Insurance

No one likes unexpected bills, so if you have commercial health insurance, please check with your carrier to determine your coverage.  These are the questions you need to ask:
Do you need a referral from your primary care provider (PCP) or specialist?
Do you need pre-approval for physical therapy?
What is your co-pay?
Do you have a deductible?
Is there a limit on the number of physical therapy visits you can have?
Is there a limit on the dollar amount you can spend for physical therapy?

Medicare currently has an annual cap for physical therapy and speech therapy combined of $1900.  Once that amount has been reached, the therapist can bill with special codes that certify that additional therapy is medically necessary, so that the cap rises to $3700.  After that point any additional visits must be pre-approved.

Vermont Medicaid limits combined physical, occupational and speech therapy visits to 30 per calendar year.

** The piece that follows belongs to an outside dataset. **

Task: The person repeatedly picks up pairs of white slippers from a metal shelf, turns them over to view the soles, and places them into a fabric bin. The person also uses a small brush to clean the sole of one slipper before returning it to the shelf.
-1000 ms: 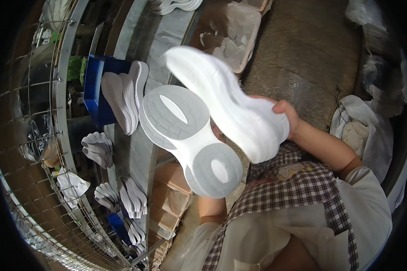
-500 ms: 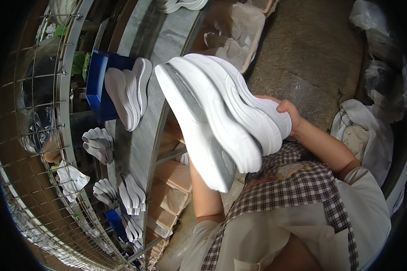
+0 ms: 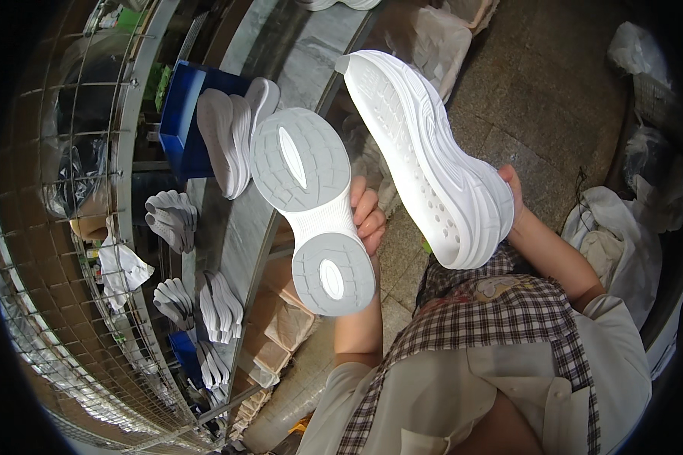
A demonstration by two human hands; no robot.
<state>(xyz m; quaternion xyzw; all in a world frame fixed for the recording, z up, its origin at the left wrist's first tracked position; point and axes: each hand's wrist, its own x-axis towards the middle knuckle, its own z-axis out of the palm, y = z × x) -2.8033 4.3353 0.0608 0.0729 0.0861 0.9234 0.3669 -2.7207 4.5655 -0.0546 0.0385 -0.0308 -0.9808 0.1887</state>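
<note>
My left hand (image 3: 368,216) grips a white shoe sole (image 3: 311,205) with grey tread pads, its underside turned toward me. My right hand (image 3: 512,199) holds a second white sole (image 3: 425,155) by its heel, tilted so its inner face with rows of small holes and its ribbed side wall show. The two soles are held apart, side by side, above my lap, where I wear a checked apron (image 3: 501,311).
A grey metal bench (image 3: 281,98) runs on the left with a pair of white soles (image 3: 231,140) beside a blue box (image 3: 178,121). More soles (image 3: 216,307) stand on a wire rack (image 3: 76,250) below. Cardboard boxes (image 3: 277,318) sit under the bench; white bags (image 3: 615,243) lie on the stone floor at right.
The two soles were pressed together half a second ago; now they are pulled apart, the left one turned tread toward me, the right one swung rightward with its inner face showing.
</note>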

I am a “participating provider” with Medicare, Vermont Medicaid, Blue Cross and Blue Shield of Vermont, MVP and Cigna.  If you have one of these insurances, I will submit your bills directly to your insurance carrier.  You will receive a bill from my billing service, Preferred Medical Billing of Derry, NH, which will inform you of what your insurance has paid and what you owe for deductibles and co-pays.

For all other commercial insurances, I am currently an “out-of-network” provider.  This generally means that your insurance carrier will pay less for me than for an “in-network” therapist, and you will have to pay the difference.  In most cases I can submit your bills directly to your insurance carrier.  You will receive a bill from my billing service, Preferred Medical Billing of Derry, NH, which will indicate what your insurance has paid and what you owe.

CMI classes are a “wellness activity”, not billable as physical therapy.  Your insurance may include coverage for “wellness activities”.  In this case, I can provide you with a bill that you can submit for reimbursement.